En su intervención ante la Asamblea de la patronal Caeb, celebrada el pasado lunes en el Museu Es Baluard de Palma, su presidenta, Carmen Planas, recordó la función clave que desempeña el tejido empresarial en la construcción de una sociedad más equitativa, próspera y sostenible.
Su llamamiento a “políticas valientes para afrontar los debates difíciles con ambición” no es un simple eslogan, sino una exigencia basada en la realidad de una comunidad que, aunque goza de dinamismo económico, sufre tensiones estructurales que no se pueden soslayar sin pagar un alto precio, pues es obvio que los problemas no se solucionan solos y deben abordarse con determinación si se quiere evitar que se hagan más grandes.
La aportación de Caeb en este contexto ha sido decisiva. Su defensa del diálogo social y de la colaboración público-privada como herramientas de transformación es hoy más pertinente que nunca.
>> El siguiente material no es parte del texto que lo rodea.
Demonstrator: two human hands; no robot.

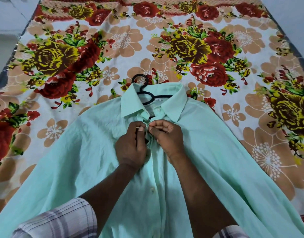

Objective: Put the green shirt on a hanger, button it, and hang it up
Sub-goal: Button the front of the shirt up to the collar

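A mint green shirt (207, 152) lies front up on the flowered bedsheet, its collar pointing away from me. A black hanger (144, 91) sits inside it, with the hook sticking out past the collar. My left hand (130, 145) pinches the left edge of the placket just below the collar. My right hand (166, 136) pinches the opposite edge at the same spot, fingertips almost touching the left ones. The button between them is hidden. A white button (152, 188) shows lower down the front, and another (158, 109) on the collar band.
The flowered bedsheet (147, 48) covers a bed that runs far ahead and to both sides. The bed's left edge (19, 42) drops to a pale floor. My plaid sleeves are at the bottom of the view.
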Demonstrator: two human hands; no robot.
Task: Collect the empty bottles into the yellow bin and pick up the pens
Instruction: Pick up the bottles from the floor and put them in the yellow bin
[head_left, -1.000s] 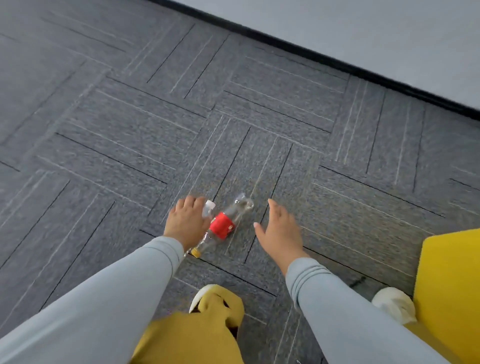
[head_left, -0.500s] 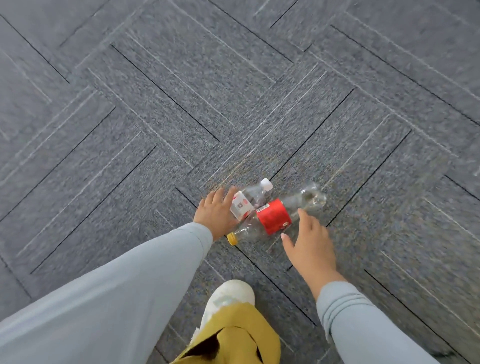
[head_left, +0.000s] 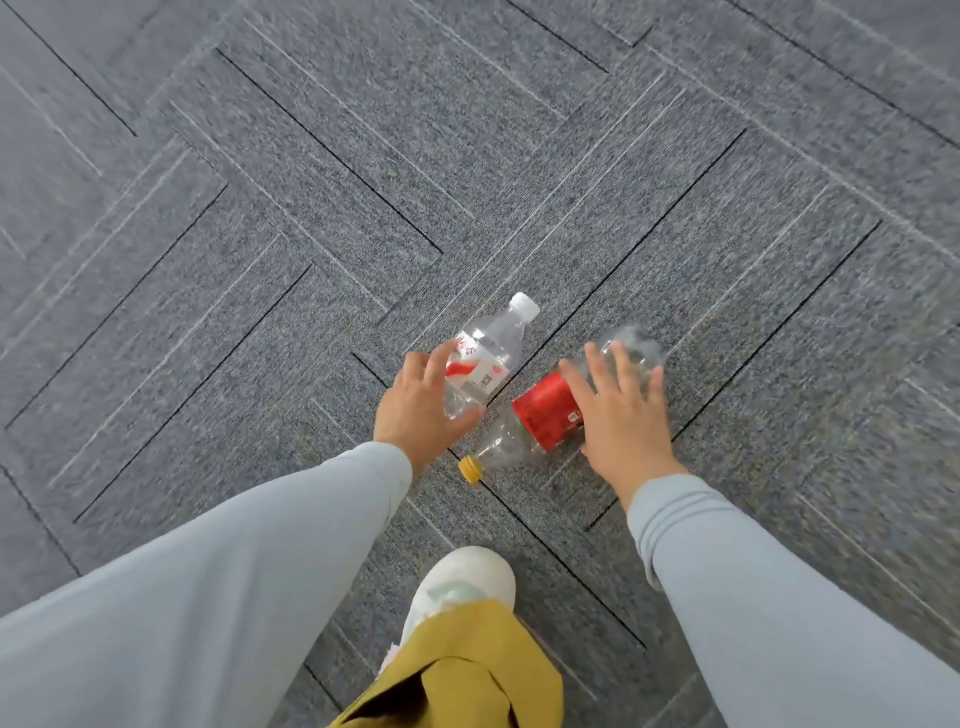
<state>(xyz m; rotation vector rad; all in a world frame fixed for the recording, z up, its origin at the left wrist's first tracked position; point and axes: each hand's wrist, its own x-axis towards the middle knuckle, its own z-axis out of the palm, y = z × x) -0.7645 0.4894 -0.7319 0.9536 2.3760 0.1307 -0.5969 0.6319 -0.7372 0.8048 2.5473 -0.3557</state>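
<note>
Two empty clear bottles are on the grey carpet. The small bottle (head_left: 488, 358) has a white cap and a white-and-red label; my left hand (head_left: 421, 410) is closed around its lower half, thumb on the near side. The longer bottle (head_left: 540, 415) has a red label and a yellow cap and lies flat, cap toward me. My right hand (head_left: 618, 415) rests on top of its far half with the fingers spread and straight, not curled around it. No yellow bin or pens are in view.
Grey carpet tiles (head_left: 311, 208) fill the view. My white shoe (head_left: 462, 582) and mustard trouser leg (head_left: 457, 680) are just below the bottles, between my two light-blue sleeves.
The view has tilted down, so the yellow bin and wall are out of sight. My left hand closed on the small bottle, and my right hand came down onto the red-label bottle.
</note>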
En un escenario marcado por la incertidumbre —ya sea por la saturación turística, el acceso a la vivienda o los problemas de movilidad—, es fundamental que las instituciones escuchen a quienes generan empleo, innovación y estabilidad económica.
Planas ha puesto sobre la mesa los “puntos de incertidumbre” que más inquietan a los residentes de Baleares: una economía dependiente del turismo, una presión creciente sobre los recursos naturales y un mercado inmobiliario tensionado. Si no se actúa con decisión, la calidad de vida de la población residente seguirá deteriorándose, profundizando las desigualdades sociales y económicas.
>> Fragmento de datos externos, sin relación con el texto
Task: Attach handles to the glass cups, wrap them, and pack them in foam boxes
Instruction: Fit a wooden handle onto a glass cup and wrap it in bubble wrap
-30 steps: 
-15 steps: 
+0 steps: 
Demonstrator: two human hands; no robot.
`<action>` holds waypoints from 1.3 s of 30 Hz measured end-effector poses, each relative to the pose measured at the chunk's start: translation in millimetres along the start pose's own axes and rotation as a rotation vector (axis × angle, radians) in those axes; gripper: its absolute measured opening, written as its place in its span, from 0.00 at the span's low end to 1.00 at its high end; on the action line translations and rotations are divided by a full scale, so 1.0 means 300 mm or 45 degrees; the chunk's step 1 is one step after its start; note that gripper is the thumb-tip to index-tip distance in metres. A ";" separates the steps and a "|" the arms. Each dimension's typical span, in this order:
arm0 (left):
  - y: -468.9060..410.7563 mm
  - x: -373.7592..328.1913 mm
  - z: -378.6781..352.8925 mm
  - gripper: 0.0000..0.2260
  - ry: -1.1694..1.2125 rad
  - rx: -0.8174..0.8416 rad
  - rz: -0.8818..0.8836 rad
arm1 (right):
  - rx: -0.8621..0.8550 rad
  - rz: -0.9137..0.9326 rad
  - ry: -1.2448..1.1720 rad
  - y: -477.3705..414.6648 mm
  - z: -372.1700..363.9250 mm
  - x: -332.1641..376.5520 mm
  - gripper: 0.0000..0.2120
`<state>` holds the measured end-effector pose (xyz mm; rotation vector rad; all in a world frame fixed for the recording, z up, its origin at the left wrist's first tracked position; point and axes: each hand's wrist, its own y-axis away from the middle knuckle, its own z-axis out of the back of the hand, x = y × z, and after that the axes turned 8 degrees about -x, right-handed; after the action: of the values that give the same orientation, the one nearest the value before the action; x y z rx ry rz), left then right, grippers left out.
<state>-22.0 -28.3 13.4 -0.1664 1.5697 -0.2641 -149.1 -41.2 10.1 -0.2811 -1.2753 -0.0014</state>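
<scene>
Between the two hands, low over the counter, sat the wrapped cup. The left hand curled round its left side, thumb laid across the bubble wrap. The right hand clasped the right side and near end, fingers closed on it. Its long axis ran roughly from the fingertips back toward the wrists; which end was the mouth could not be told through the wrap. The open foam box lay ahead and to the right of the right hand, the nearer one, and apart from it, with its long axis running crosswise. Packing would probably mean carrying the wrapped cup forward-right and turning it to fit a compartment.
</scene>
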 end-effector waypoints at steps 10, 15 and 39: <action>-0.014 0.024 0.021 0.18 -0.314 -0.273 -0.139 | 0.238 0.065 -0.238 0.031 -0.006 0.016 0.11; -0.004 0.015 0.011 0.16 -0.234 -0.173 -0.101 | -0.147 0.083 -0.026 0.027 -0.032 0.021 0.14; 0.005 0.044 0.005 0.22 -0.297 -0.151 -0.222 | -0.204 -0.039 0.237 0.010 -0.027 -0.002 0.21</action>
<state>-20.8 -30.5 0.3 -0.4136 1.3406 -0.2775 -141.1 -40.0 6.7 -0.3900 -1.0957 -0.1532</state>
Si no se actúa con decisión, la calidad de vida de la población residente seguirá deteriorándose, profundizando las desigualdades sociales y económicas
Urge un gran pacto de comunidad, donde políticos, empresarios y sociedad civil trabajen juntos en políticas sostenibles, inclusivas y realistas. Baleares necesita gobernantes que escuchen, empresarios que propongan y ciudadanos que participen. Y Caeb ha demostrado estar dispuesta a ser parte activa de ese diálogo transformador. Ahora, es el turno de las administraciones de recoger el guante.
En este contexto, es preciso que las políticas adoptadas no solo sean valientes, sino también fruto de un consenso amplio que incluya a todos los actores sociales y económicos. Para abordar con garantías los retos a los que se enfrenta la economía balear y construir un futuro próspero y sostenible hace falta la colaboración y aportación de todos los sectores sociales.
Es momento de que las administraciones y el sector empresarial trabajen de la mano para implementar reformas estructurales que beneficien a toda la sociedad de Baleares.